The Minns Government must purge costly out-of-home-care providers from the child protection system in light of a released this morning by the NSW Independent Pricing and Regulatory Tribunal (IPART).
There are currently 14,000 children who have been removed from their homes in NSW and many are housed by a mixture of for-profit and not-for-profit organisations and traditional foster parents.
This has not always been the case, the previous Liberal government allowed for-profit and not-for-profit organisations (sometimes religious based) to contract to the government to look after kids.
Hundreds were housed in hotels and motels looked after by a rolling roster of labour hire workers.
Meanwhile the traditional foster parent system has been left to die and foster parents have left the system in droves.
This morning’s report finds placements delivered by non-government providers cost the Government around $18,000 more per child per year than foster care delivered by The Department of Communities and Justice (DCJ)
The report finds DCJ has limited visibility of the services delivered by non-government providers which makes assessing the cost effectiveness of different delivery approaches challenging.
The report finds the number of authorised foster parent carers in NSW is decreasing at a faster rate than the number of children in out-of-home care and the rate of decline is accelerating.

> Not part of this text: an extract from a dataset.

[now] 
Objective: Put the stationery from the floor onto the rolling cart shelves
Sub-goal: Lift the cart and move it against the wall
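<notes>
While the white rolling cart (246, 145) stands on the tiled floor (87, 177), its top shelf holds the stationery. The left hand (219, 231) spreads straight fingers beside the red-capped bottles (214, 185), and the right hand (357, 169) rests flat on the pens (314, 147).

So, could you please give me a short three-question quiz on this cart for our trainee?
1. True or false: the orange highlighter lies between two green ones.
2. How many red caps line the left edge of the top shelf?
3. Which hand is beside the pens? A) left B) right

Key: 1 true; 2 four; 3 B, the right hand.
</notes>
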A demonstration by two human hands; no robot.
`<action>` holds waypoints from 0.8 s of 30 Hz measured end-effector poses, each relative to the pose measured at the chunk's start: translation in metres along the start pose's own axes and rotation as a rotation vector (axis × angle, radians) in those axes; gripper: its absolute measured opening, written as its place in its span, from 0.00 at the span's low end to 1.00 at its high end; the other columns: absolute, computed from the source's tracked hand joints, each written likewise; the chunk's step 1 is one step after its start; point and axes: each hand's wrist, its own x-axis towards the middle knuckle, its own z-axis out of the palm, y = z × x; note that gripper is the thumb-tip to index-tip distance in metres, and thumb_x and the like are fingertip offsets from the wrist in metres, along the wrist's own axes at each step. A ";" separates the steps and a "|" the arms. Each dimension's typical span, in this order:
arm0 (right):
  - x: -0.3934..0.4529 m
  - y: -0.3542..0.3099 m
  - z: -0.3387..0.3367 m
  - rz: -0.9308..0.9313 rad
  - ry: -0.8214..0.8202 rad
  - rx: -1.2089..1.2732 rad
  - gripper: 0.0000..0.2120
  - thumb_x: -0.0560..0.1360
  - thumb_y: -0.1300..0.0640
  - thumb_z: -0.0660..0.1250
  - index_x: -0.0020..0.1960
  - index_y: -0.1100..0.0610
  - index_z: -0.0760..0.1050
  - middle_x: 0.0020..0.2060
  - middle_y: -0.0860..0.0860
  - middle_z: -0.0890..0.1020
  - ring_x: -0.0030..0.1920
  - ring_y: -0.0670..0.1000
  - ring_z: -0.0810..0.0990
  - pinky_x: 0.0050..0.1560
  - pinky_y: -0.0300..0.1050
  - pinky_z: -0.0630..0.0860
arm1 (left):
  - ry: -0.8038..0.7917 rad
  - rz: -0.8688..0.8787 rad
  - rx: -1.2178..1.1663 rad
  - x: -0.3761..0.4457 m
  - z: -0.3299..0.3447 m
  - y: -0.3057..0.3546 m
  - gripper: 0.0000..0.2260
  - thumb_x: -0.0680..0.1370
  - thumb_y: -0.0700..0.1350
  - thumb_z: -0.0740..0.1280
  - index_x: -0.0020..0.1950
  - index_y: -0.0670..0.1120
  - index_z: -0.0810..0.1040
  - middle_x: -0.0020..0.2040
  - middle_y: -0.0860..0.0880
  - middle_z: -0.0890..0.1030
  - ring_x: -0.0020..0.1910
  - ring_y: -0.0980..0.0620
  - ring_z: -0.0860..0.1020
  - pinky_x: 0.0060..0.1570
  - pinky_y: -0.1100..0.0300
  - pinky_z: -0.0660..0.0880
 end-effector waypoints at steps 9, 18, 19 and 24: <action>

It also found while for-profit and not-for-profit organisations have been soaking up money and resources he care allowance for foster parents has been going backwards.
It found the care allowance is out of date and requires review and the indexation that has been applied to it over the past two decades is unlikely to have adequately captured changes in the cost of caring for children.
The experiment with for-profit and not-for-profit organisations in child protection has failed, said Troy Wright Assistant General Secretary of The Public Service Association.
“This report shows us this experiment with letting for-profit outfits look after our most vulnerable kids has failed, it’s both more costly and more damaging than the traditional foster parent model where kids are in a family-like environment,” said Mr Wright.
“The previous government dismantled the foster care system and replaced it with a patchwork of for-profit and not-for-profit outfits to look after kids taken from their parents.
“As a result over 500 kids went to sleep each night in hotels, motels and caravan parks around NSW supervised by labour hire workers on rotating eight hour shifts.
“This is not a situation any child should be in – they should be in family-like environments.
“This morning’s report shows us not only was it wrong, it cost more too,” said Mr Wright.